For me, there were worse pieces than Dance Foldings premièred at this year’s Proms, but fair enough. The runners-up were Gity Razaz’s Mother, James MacMillan’s When Soft Voices Die and Nico Muhly’s A New Flame (after Sweelinck); taken together, all four of these works were deeply problematic in terms of aesthetic and/or conception, so it’s completely understandable that you voted the way you did. i’ll admit to being a little surprised to see the MacMillan voted so negatively, but that’s not because the piece doesn’t deserve it, only that i rather assumed he was perilously close to “national treasure” status by this point and, as a consequence, critically unassailable. It seems not.

Best New Work: George Lewis – Minds in Flux

i’ll admit it: i’m very surprised that Minds in Flux was voted the best. Not because i disagree – not at all – but simply because it was by far the most complex new work at this year’s Proms, making little concession to those of a conservative persuasion who like their music quick, cheap, easy and undemanding. So i tip my hat to you, dear readers, and, in conjunction with your other top choices – Elizabeth Ogonek’s Cloudline, Unsuk Chin’s Subito con forza and George Benjamin’s Concerto for Orchestra, all of which were also among my favourites – i take some comfort that there’s a strong sense out there that new music can be simultaneously challenging and accessible, and ultimately, all the more deeply rewarding.
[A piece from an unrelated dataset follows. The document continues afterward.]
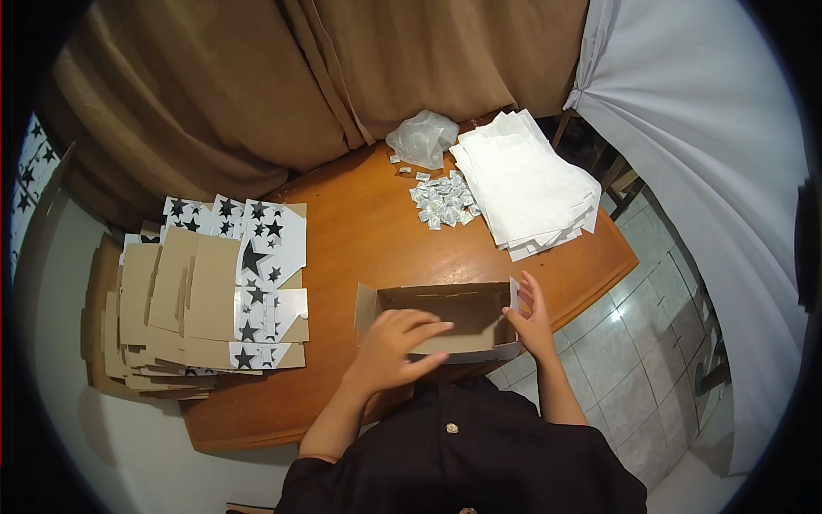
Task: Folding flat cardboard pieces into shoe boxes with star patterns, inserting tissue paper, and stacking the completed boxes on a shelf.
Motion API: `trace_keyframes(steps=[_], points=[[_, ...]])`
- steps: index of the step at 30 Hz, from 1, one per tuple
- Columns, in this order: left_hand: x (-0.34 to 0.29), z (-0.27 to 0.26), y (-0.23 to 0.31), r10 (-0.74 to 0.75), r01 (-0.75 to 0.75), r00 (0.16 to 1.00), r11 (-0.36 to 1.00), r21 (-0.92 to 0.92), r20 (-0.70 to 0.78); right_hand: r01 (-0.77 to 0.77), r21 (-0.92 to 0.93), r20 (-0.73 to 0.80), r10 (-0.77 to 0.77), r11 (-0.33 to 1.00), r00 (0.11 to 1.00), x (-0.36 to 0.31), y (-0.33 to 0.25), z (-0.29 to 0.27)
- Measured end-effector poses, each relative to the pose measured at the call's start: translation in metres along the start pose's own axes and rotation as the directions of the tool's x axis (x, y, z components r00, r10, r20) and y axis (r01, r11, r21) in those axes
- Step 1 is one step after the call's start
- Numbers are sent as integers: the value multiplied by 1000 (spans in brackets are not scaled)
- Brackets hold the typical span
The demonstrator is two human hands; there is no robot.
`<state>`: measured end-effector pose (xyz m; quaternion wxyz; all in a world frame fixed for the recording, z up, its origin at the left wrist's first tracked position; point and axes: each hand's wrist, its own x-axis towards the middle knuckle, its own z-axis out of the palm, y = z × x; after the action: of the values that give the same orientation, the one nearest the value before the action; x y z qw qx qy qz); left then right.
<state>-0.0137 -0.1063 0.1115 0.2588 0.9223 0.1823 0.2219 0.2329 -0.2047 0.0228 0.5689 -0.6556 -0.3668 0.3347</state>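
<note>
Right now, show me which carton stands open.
The carton beside the right hand: its walls stand raised, while the stacked cartons at left lie flat.

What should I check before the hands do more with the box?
1. Box open on top: ok, its inside shows.
2. Right hand at the box: ok, it is by the right end.
3. Left hand touching the box: cannot tell, it covers the near left part.
4. Small packets away from the box: ok, they lie beyond it, beside the paper.
5. Paper stacked neatly: not ok, edges stick out unevenly.
6. Nothing in the box: cannot tell, the left hand hides some of it.
</note>
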Motion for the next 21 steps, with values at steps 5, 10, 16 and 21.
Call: trace_keyframes(steps=[5,10,16,21], points=[[16,50,-35,-115,80,960,986,147,255,-11,9,56,11,1000,998,-1,6,-12],[26,60,-59,-261,175,926,938,300,274,33,154,-79,-21,987,997,-6,11,-24],[23,87,-72,-274,221,961,841,494,37,87,146,-173,-61,985,983,-5,18,-16],[3,101,-82,-242,267,964,884,384,-112,243,78,-110,-234,967,966,-4,40,0]])
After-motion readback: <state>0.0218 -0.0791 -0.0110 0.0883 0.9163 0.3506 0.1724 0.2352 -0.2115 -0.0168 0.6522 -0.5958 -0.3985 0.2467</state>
As for the rest, i really enjoyed Shiva Feshareki’s Aetherworld, but that proved a much more divisive piece in your votes, while Britta Byström’s Parallel Universes, another work i liked, received a positive response from you but not quite enough to be a runner-up among the best.

It’s worth noting that it looked for a while as if Samy Moussa’s A Globe Itself Infolding would be voted the worst new work (and by quite some margin), but at some point the Moussa Fan Club clearly woke up and submitted a robust counter-offensive to the naysayers. As a consequence, it ended up as the most divisive of this year’s premières, closely followed by the piece that i thought might have been (and nearly was) the most divisive, Grace-Evangeline Mason’s The Imagined Forest. This seems to illustrate a clear divide in listeners between those who are happy for the empty clichés of cheap film scores to permeate concert halls, and those who want to keep them at bay.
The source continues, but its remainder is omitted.